> **Work to be completed**:
The entries below are to be returned exactly. Include all of them.

> **Available data**:
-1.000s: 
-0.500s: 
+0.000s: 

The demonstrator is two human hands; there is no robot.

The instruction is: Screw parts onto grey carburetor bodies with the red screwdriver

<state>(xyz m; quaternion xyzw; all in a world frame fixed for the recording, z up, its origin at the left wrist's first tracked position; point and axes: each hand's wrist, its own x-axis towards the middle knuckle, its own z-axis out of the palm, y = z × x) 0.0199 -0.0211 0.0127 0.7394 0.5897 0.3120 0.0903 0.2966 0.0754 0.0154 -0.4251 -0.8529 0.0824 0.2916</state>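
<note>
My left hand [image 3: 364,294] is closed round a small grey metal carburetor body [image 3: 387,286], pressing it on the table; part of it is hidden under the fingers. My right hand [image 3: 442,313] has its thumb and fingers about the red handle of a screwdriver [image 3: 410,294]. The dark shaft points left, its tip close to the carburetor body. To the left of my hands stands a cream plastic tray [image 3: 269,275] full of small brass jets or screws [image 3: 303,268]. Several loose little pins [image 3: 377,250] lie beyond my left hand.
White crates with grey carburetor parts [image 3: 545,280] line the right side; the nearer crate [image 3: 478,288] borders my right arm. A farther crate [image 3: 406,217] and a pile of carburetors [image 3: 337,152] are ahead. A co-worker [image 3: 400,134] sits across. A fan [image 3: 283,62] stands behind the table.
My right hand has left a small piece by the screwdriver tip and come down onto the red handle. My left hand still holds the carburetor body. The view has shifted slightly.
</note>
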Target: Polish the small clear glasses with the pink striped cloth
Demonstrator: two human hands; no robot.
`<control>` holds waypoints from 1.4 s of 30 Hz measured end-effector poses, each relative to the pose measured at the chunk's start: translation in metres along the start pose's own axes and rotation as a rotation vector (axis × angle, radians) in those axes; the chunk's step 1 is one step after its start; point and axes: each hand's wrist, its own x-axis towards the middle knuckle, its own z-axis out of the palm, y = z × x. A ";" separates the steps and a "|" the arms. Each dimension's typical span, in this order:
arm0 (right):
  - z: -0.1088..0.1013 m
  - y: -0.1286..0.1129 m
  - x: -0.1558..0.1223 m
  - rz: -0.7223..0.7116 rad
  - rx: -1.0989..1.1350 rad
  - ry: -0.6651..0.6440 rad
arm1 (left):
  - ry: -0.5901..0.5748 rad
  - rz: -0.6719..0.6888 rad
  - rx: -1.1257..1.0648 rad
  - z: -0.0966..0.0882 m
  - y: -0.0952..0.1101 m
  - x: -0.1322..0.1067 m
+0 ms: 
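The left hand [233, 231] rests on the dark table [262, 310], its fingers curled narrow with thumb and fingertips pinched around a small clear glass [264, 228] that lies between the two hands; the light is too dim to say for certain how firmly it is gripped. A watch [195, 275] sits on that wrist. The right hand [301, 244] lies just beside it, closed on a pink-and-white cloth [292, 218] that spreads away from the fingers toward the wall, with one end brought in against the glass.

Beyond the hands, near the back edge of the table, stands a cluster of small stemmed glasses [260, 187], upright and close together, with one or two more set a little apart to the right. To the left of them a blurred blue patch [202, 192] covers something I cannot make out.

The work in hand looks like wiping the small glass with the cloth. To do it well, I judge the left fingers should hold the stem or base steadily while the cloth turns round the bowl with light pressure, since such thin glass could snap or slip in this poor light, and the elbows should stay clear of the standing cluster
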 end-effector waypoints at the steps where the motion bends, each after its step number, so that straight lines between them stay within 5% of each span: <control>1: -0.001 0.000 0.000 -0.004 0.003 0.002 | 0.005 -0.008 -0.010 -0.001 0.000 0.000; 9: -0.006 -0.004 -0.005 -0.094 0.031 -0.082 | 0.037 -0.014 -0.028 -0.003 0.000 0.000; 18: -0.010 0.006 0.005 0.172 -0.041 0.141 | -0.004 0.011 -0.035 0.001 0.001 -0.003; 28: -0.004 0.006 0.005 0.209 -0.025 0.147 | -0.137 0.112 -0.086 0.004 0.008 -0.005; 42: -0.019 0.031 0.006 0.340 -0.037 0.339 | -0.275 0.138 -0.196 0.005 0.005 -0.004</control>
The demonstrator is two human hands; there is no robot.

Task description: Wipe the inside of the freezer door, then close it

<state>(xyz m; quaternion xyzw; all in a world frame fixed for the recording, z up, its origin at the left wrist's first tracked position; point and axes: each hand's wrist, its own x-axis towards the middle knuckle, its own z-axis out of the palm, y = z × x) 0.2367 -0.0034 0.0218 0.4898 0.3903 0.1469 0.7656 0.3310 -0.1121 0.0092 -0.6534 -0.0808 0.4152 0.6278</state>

> **Answer section**:
-1.000s: 
-0.500s: 
+0.000s: 

The demonstrator is two human hands; there is no robot.

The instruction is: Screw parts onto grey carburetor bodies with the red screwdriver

<state>(xyz m; quaternion xyzw; all in a world frame fixed for the recording, z up, its origin at the left wrist's first tracked position; point and axes: each hand's wrist, its own x-axis towards the middle knuckle, its own z-axis out of the palm, y = z × x) 0.0199 -0.0211 0.0127 0.7394 0.5897 0.3120 0.0903 0.2966 0.0754 0.0154 -0.4251 -0.8529 0.0824 0.2916</state>
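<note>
My left hand [image 3: 364,294] is closed round a small grey metal carburetor body [image 3: 387,286], pressing it on the table; part of it is hidden under the fingers. My right hand [image 3: 442,313] has its thumb and fingers about the red handle of a screwdriver [image 3: 410,294]. The dark shaft points left, its tip close to the carburetor body. To the left of my hands stands a cream plastic tray [image 3: 269,275] full of small brass jets or screws [image 3: 303,268]. Several loose little pins [image 3: 377,250] lie beyond my left hand.
White crates with grey carburetor parts [image 3: 545,280] line the right side; the nearer crate [image 3: 478,288] borders my right arm. A farther crate [image 3: 406,217] and a pile of carburetors [image 3: 337,152] are ahead. A co-worker [image 3: 400,134] sits across. A fan [image 3: 283,62] stands behind the table.
My right hand has left a small piece by the screwdriver tip and come down onto the red handle. My left hand still holds the carburetor body. The view has shifted slightly.
</note>
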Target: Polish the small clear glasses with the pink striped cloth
Demonstrator: two human hands; no robot.
`<control>` holds waypoints from 1.4 s of 30 Hz measured end-effector poses, each relative to the pose measured at the chunk's start: translation in metres along the start pose's own axes and rotation as a rotation vector (axis × angle, radians) in those axes; the chunk's step 1 is one step after its start; point and axes: each hand's wrist, its own x-axis towards the middle knuckle, its own z-axis out of the palm, y = z × x. A ";" separates the steps and a "|" the arms. Each dimension's typical span, in this order:
arm0 (right):
  - z: -0.1088..0.1013 m
  - y: -0.1286..0.1129 m
  - x: -0.1558..0.1223 m
  - rz: -0.7223..0.7116 rad
  - rx: -1.0989..1.1350 rad
  - ry: -0.6651..0.6440 rad
arm1 (left):
  - ry: -0.5901..0.5748 rad
  - rz: -0.6719..0.6888 rad
  - rx: -1.1257..1.0648 rad
  - z: -0.0966..0.0882 m
  - y: -0.0952..0.1101 m
  - x: -0.1322..0.1067 m
+0 ms: 
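The left hand [233, 231] rests on the dark table [262, 310], its fingers curled narrow with thumb and fingertips pinched around a small clear glass [264, 228] that lies between the two hands; the light is too dim to say for certain how firmly it is gripped. A watch [195, 275] sits on that wrist. The right hand [301, 244] lies just beside it, closed on a pink-and-white cloth [292, 218] that spreads away from the fingers toward the wall, with one end brought in against the glass.

Beyond the hands, near the back edge of the table, stands a cluster of small stemmed glasses [260, 187], upright and close together, with one or two more set a little apart to the right. To the left of them a blurred blue patch [202, 192] covers something I cannot make out.

The work in hand looks like wiping the small glass with the cloth. To do it well, I judge the left fingers should hold the stem or base steadily while the cloth turns round the bowl with light pressure, since such thin glass could snap or slip in this poor light, and the elbows should stay clear of the standing cluster
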 end-effector waypoints at the steps where the motion bends, each after its step number, so that straight lines between them stay within 5% of each span: <control>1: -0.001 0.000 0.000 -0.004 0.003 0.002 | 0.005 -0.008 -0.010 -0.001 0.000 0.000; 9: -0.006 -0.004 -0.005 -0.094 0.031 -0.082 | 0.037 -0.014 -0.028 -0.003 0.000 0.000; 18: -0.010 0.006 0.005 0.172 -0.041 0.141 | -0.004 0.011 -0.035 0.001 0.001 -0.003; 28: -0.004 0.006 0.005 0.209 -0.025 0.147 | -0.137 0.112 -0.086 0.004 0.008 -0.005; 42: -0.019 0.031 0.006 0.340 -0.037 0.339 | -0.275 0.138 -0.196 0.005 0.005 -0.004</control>
The demonstrator is two human hands; there is no robot.

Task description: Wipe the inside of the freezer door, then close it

<state>(xyz m; quaternion xyzw; all in a world frame fixed for the recording, z up, its origin at the left wrist's first tracked position; point and axes: each hand's wrist, its own x-axis towards the middle knuckle, its own z-axis out of the palm, y = z × x) 0.2367 -0.0034 0.0218 0.4898 0.3903 0.1469 0.7656 0.3310 -0.1121 0.0092 -0.6534 -0.0808 0.4152 0.6278</state>

No part of the exercise remains unanswered.